▶ [Brief] Pictures appear among the records. Write out all else exactly as it stands.

== Material provided

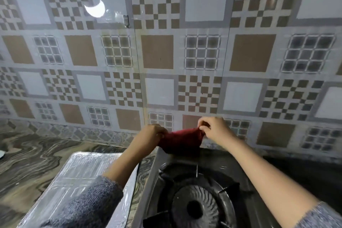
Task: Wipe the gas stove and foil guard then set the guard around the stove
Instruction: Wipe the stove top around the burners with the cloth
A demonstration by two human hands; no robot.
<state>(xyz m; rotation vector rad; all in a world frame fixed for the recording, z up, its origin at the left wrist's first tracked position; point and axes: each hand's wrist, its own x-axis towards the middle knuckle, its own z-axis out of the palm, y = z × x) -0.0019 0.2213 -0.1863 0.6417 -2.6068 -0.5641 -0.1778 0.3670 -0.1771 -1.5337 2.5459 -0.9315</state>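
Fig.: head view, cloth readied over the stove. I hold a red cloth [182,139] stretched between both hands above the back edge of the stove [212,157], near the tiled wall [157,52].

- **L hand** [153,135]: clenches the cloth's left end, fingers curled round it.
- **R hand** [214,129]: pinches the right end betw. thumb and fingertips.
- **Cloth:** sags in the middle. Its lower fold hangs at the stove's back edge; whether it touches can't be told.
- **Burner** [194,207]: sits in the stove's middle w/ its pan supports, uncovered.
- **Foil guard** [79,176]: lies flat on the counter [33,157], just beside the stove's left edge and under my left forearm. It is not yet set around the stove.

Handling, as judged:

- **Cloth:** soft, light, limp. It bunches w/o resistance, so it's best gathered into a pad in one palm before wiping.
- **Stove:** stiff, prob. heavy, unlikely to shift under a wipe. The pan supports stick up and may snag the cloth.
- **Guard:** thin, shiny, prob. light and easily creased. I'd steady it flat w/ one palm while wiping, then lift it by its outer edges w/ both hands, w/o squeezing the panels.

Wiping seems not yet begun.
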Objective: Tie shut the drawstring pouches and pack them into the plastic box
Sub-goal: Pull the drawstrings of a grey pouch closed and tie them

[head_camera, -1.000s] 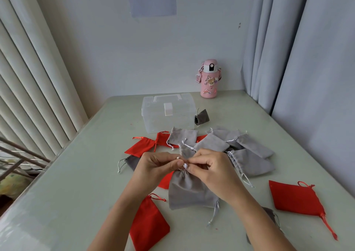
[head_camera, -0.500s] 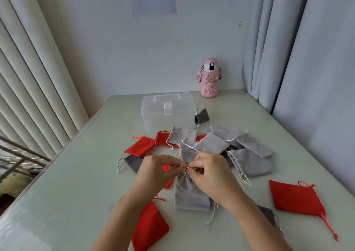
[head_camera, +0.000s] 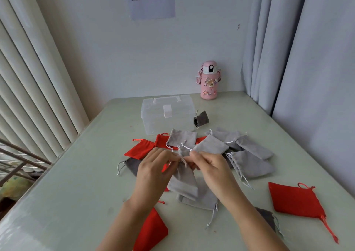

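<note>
Head camera: we're watching the grey pouch (head_camera: 184, 179) hanging over the table (head_camera: 76, 183) between both hands, the left hand (head_camera: 153, 168) and right hand (head_camera: 209, 166) pinching its drawstring at the neck, other pouches lying around, the plastic box (head_camera: 167, 114) sitting closed behind them.

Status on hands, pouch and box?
Both hands, left and right, pinch the cords at the grey pouch neck, lifted off the table. Plastic box closed. Loose pouches lie between.
</note>
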`<control>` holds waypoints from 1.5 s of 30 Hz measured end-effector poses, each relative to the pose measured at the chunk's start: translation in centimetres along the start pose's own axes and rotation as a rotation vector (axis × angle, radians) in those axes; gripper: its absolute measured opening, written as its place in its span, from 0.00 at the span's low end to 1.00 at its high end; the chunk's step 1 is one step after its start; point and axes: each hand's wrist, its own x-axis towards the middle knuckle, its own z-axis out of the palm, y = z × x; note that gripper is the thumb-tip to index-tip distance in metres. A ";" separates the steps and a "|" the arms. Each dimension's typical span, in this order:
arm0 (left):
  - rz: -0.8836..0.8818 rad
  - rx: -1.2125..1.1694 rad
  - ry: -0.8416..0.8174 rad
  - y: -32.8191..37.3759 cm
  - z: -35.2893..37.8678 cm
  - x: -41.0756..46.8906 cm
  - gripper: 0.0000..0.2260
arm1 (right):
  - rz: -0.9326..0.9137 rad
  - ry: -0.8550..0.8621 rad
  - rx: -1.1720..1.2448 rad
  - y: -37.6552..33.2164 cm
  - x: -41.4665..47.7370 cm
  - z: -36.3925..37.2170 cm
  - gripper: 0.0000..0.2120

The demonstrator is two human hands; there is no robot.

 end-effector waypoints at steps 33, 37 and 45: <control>-0.455 -0.339 -0.079 1.5 -0.4 0.5 0.09 | 0.273 0.161 0.799 -0.2 1.0 -0.1 0.08; -0.521 -0.465 -0.093 2.3 -0.2 0.6 0.04 | 0.247 0.187 0.773 0.2 1.2 -0.2 0.06; -0.683 -0.791 -0.086 2.3 0.0 0.6 0.03 | 0.170 0.145 0.873 0.2 0.8 0.0 0.08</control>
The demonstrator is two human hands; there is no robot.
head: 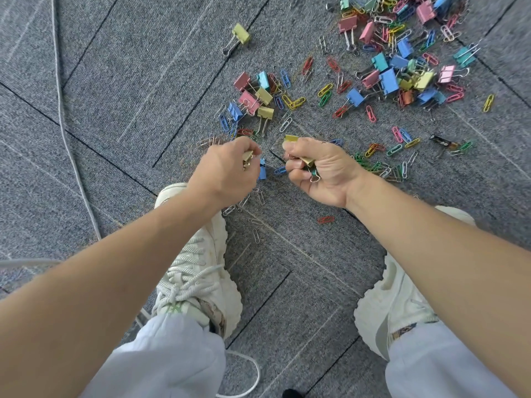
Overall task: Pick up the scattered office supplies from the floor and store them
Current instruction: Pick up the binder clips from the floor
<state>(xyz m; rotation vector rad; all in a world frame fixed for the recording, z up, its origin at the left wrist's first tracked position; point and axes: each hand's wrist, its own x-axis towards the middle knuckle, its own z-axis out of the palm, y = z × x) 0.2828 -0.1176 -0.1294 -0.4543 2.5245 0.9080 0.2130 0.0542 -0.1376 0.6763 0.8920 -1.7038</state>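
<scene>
Binder clips and paper clips lie scattered on the carpet floor (115, 110). The nearest cluster (253, 99) sits just beyond both hands, slightly closer to the left hand (230, 168), which pinches a gold binder clip (247, 160). The right hand (319, 170) is clenched round several gold clips (307, 161). A blue binder clip (262, 171) lies between the hands, its long axis roughly near-to-far. The bigger pile (402, 67) spreads far right, nearer the right hand. No storage container shows.
</scene>
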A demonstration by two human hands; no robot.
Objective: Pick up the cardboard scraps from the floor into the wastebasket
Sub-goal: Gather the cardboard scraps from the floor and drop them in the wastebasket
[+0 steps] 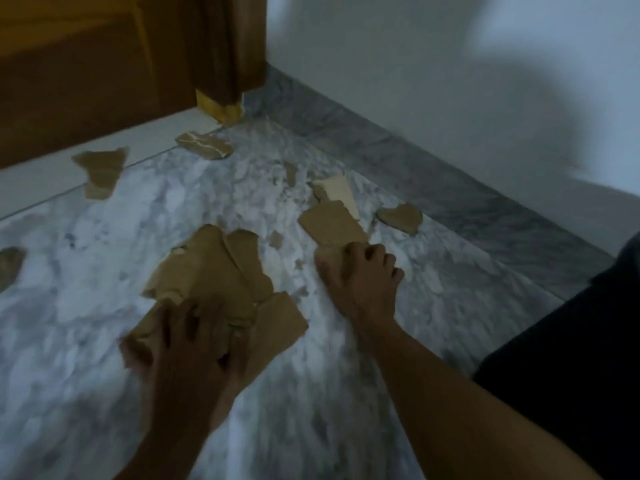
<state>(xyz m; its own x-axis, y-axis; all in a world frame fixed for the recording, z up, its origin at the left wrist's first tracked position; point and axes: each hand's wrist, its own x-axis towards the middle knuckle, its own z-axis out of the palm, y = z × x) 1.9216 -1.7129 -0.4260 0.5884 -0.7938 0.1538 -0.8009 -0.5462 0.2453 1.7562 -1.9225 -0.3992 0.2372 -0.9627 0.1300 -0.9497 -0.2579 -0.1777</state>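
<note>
Brown cardboard scraps lie scattered over the white marble floor (104, 278). My left hand (183, 344) grips a stack of large cardboard scraps (214, 271) low over the floor. My right hand (360, 275) is curled with its fingertips closed on the near edge of a rectangular scrap (330, 221). A pale scrap (337, 190) lies just beyond it, and a heart-shaped scrap (400, 218) sits to its right. More scraps rest near the door: one at far left (100, 171), one striped (204, 145), one at the left edge (10, 265). No wastebasket is in view.
A wooden door (86, 81) and its frame (239, 46) stand at the back left, with torn yellow tape (220, 109) at the frame's foot. A grey marble skirting (415, 161) runs along the white wall (450, 81) on the right. My dark-clothed leg (581, 358) fills the lower right.
</note>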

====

▶ [Response below]
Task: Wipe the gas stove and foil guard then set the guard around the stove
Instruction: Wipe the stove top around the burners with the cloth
A demonstration by two human hands; no robot.
<state>(xyz m; rotation vector rad; all in a world frame fixed for the recording, z up, its origin at the left wrist's first tracked position; point and axes: each hand's wrist, its own x-axis towards the middle knuckle, its own z-axis out of the palm, y = z × x) -0.0019 0.2213 -0.1863 0.6417 -2.6068 -0.5641 -0.1778 0.3670 -0.1771 -1.5337 2.5459 -0.9315</state>
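Fig.: head view, cloth readied over the stove. I hold a red cloth [182,139] stretched between both hands above the back edge of the stove [212,157], near the tiled wall [157,52].

- **L hand** [153,135]: clenches the cloth's left end, fingers curled round it.
- **R hand** [214,129]: pinches the right end betw. thumb and fingertips.
- **Cloth:** sags in the middle. Its lower fold hangs at the stove's back edge; whether it touches can't be told.
- **Burner** [194,207]: sits in the stove's middle w/ its pan supports, uncovered.
- **Foil guard** [79,176]: lies flat on the counter [33,157], just beside the stove's left edge and under my left forearm. It is not yet set around the stove.

Handling, as judged:

- **Cloth:** soft, light, limp. It bunches w/o resistance, so it's best gathered into a pad in one palm before wiping.
- **Stove:** stiff, prob. heavy, unlikely to shift under a wipe. The pan supports stick up and may snag the cloth.
- **Guard:** thin, shiny, prob. light and easily creased. I'd steady it flat w/ one palm while wiping, then lift it by its outer edges w/ both hands, w/o squeezing the panels.

Wiping seems not yet begun.
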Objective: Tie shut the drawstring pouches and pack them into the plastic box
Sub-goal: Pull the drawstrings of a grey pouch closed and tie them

[head_camera, -1.000s] 
[head_camera, -0.500s] 
[head_camera, +0.000s] 

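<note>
Head camera: we're watching the grey pouch (head_camera: 184, 179) hanging over the table (head_camera: 76, 183) between both hands, the left hand (head_camera: 153, 168) and right hand (head_camera: 209, 166) pinching its drawstring at the neck, other pouches lying around, the plastic box (head_camera: 167, 114) sitting closed behind them.

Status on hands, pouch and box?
Both hands, left and right, pinch the cords at the grey pouch neck, lifted off the table. Plastic box closed. Loose pouches lie between.
</note>
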`<control>` holds waypoints from 1.5 s of 30 Hz measured end-effector poses, each relative to the pose measured at the chunk's start: translation in centimetres along the start pose's own axes and rotation as a rotation vector (axis × angle, radians) in those axes; gripper: its absolute measured opening, written as its place in its span, from 0.00 at the span's low end to 1.00 at its high end; the chunk's step 1 is one step after its start; point and axes: each hand's wrist, its own x-axis towards the middle knuckle, its own z-axis out of the palm, y = z × x; note that gripper is the thumb-tip to index-tip distance in metres. A ";" separates the steps and a "|" the arms. Each dimension's typical span, in this order:
arm0 (left):
  - rz: -0.8836..0.8818 rad
  - rx: -1.2125..1.1694 rad
  - ry: -0.8416..0.8174 rad
  - y: -32.8191..37.3759 cm
  - z: -35.2893..37.8678 cm
  - x: -41.0756..46.8906 cm
  - gripper: 0.0000..0.2260
arm1 (right):
  - rz: -0.9326..0.9137 rad
  - ry: -0.8550..0.8621 rad
  - rx: -1.1720..1.2448 rad
  - y: -37.6552..33.2164 cm
  - x: -41.4665..47.7370 cm
  - z: -36.3925..37.2170 cm
  - gripper: 0.0000..0.2120

The demonstrator is two human hands; there is no robot.

 end-effector waypoints at steps 33, 37 and 45: <control>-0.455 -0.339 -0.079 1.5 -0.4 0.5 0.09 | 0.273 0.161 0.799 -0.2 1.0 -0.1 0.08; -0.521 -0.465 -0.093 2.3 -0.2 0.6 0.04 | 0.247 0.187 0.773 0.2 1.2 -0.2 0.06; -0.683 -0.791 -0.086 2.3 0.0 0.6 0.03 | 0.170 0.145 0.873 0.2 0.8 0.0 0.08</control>
The demonstrator is two human hands; there is no robot.
head: 
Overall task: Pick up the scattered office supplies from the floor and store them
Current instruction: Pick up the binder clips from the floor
<state>(xyz m; rotation vector rad; all in a world frame fixed for the recording, z up, its origin at the left wrist's first tracked position; point and axes: each hand's wrist, its own x-axis towards the middle knuckle, its own z-axis out of the palm, y = z × x) 0.2828 -0.1176 -0.1294 -0.4543 2.5245 0.9080 0.2130 0.0542 -0.1376 0.6763 0.8920 -1.7038</state>
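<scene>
Binder clips and paper clips lie scattered on the carpet floor (115, 110). The nearest cluster (253, 99) sits just beyond both hands, slightly closer to the left hand (230, 168), which pinches a gold binder clip (247, 160). The right hand (319, 170) is clenched round several gold clips (307, 161). A blue binder clip (262, 171) lies between the hands, its long axis roughly near-to-far. The bigger pile (402, 67) spreads far right, nearer the right hand. No storage container shows.
</scene>
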A demonstration by two human hands; no robot.
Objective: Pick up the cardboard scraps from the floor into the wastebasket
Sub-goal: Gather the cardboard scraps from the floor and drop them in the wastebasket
[+0 steps] 
<state>(xyz m; its own x-axis, y-axis; all in a world frame fixed for the recording, z up, its origin at the left wrist's first tracked position; point and axes: each hand's wrist, its own x-axis towards the middle knuckle, its own z-axis out of the palm, y = z × x) 1.9216 -1.7129 -0.4260 0.5884 -0.7938 0.1538 -0.8009 -0.5462 0.2453 1.7562 -1.9225 -0.3992 0.2372 -0.9627 0.1300 -0.9497 -0.2579 -0.1777</state>
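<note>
Brown cardboard scraps lie scattered over the white marble floor (104, 278). My left hand (183, 344) grips a stack of large cardboard scraps (214, 271) low over the floor. My right hand (360, 275) is curled with its fingertips closed on the near edge of a rectangular scrap (330, 221). A pale scrap (337, 190) lies just beyond it, and a heart-shaped scrap (400, 218) sits to its right. More scraps rest near the door: one at far left (100, 171), one striped (204, 145), one at the left edge (10, 265). No wastebasket is in view.
A wooden door (86, 81) and its frame (239, 46) stand at the back left, with torn yellow tape (220, 109) at the frame's foot. A grey marble skirting (415, 161) runs along the white wall (450, 81) on the right. My dark-clothed leg (581, 358) fills the lower right.
</note>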

For this exercise, nothing further remains.